Twenty-three chefs who cooked for world royalty and heads of state (The Club des Chefs des Chefs) were, during their 1987 visit torepparttar U.S., wined and dined withrepparttar 148902 best our finest chefs had to offer. What impressed them most? Lunch at an Amish farm in Pennsylvania, where they ate homegrown new potatoes, string beans with cream sauce and corn, charcoal-grilled chicken, and baked ham, washed down with homemade root beer and peppermint tea, served byrepparttar 148903 family in a barn lined with handmade quilts.

They were stunned. Happily so, it seems. The chef forrepparttar 148904 president of France said, “Cooking has evolved so much. Nobody presentsrepparttar 148905 true product as it is, and all of a sudden we were presented that.”

Butrepparttar 148906 desserts impressed them most. Especially one they couldn’t name. One they described as a light “pain d’epices” (spice cake) with a layer of chocolate filling. Gilles Brunner, chef to Prince Rainier of Monaco, was so taken withrepparttar 148907 cake, which he described as a chocolate gingerbread, that he tried to getrepparttar 148908 recipe. His request was refused.

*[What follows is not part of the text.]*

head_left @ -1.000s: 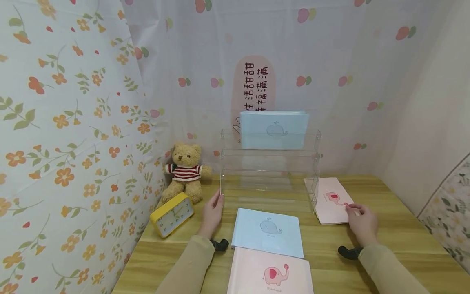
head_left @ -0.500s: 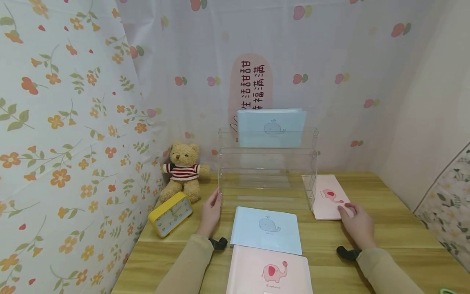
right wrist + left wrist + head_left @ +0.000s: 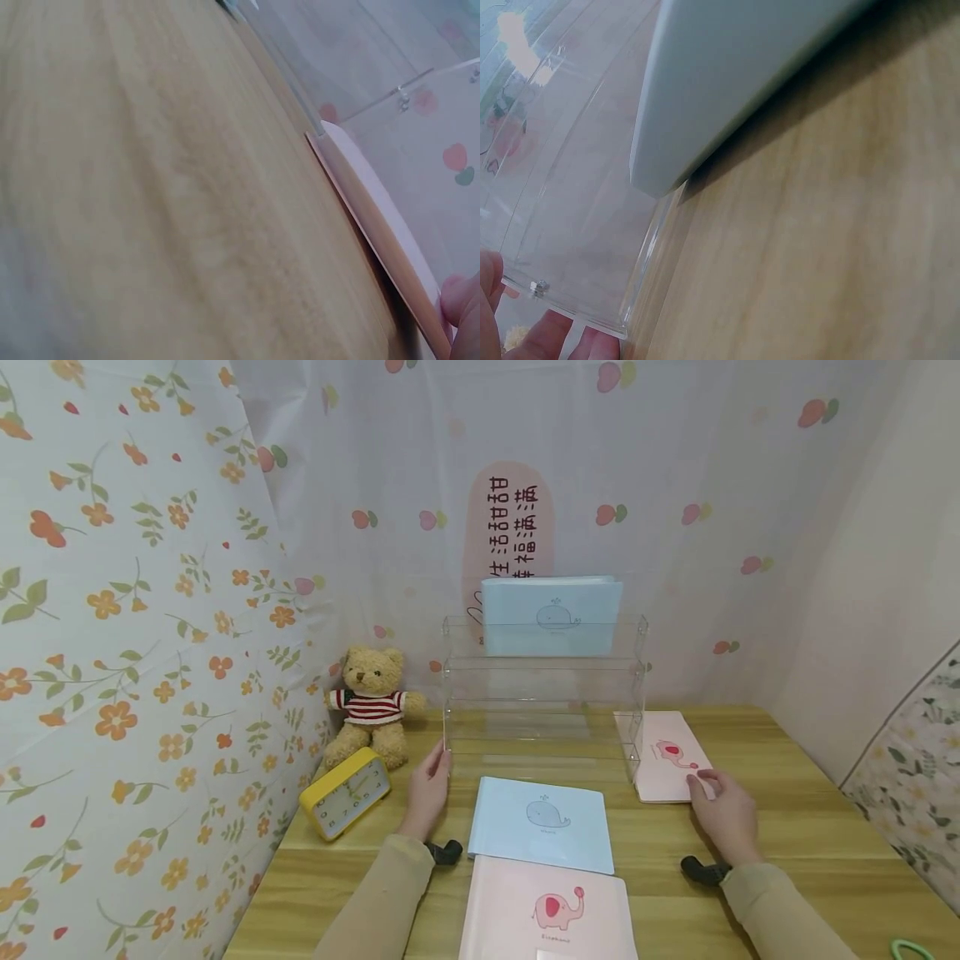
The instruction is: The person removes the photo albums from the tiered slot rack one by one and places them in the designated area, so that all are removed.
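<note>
My left hand [image 3: 429, 789] grips the lower left side edge of a clear acrylic tiered rack [image 3: 472, 681]. In the left wrist view, fingertips [image 3: 544, 341] show behind the transparent panel, the thumb on the other side. My right hand [image 3: 726, 814] pinches the near right corner of a pink elephant-print notebook [image 3: 667, 735] lying beside the rack's right side. The thumb [image 3: 456, 296] presses on its cover; the other fingers are mostly hidden. A blue whale-print notebook [image 3: 517, 602] stands in the rack's top tier. Another blue notebook [image 3: 498, 827] lies flat before the rack, against a pink elephant notebook [image 3: 502, 902].
A teddy bear [image 3: 375, 706] in a striped shirt sits left of the rack, behind a yellow alarm clock [image 3: 330, 785]. Part of a green ring [image 3: 909, 942] shows at the bottom right. Patterned curtains [image 3: 390, 510] enclose the wooden table [image 3: 780, 777].
The head view has shifted slightly, bringing the green ring into sight. My right hand has slid a little left and nearer along the pink notebook's corner, uncovering the elephant's ball. My left hand keeps its grip.
</note>
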Action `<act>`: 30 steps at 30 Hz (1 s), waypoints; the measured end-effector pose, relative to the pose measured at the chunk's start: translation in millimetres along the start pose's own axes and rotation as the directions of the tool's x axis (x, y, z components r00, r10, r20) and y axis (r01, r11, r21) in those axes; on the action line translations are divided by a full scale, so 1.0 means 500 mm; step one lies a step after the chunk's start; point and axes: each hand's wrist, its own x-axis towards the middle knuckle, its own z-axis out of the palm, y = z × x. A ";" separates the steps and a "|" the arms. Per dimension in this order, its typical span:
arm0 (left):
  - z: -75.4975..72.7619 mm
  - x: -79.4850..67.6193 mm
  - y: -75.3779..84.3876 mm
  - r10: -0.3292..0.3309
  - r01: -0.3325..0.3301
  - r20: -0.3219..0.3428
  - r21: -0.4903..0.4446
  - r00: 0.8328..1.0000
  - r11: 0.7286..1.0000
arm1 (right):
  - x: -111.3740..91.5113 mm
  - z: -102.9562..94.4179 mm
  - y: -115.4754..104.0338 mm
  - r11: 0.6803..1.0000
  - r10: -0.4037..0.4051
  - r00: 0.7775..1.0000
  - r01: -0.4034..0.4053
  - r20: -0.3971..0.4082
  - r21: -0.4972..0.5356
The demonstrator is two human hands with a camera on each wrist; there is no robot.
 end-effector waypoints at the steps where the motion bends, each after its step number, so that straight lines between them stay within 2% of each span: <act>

The Amish family did not want their identity revealed, which refusal greatly hampered efforts to identifyrepparttar 148909 cake as well. Research by Phyllis Richman, then food editor ofrepparttar 148910 Washington Post, seemed to show thatrepparttar 148911 mystery dessert was Amish applesauce cake with chocolate frosting, andrepparttar 148912 Post printed a version of it contributed by Betty Groff, a cookbook author fromrepparttar 148913 Pennsylvania Dutch country.

Which applesauce cake turned out to be pretty much what our family had been enjoying since my father married Edith Kennedy in 1977, and which Edith’s family had been enjoying long before that. Her daughter, Lorenelle Doll, who gave merepparttar 148914 recipe, says that it was a favorite of my father and Lorenelle’s husband Arnie. (So far as I know, Edith didn’t actually feed any to a French chef.)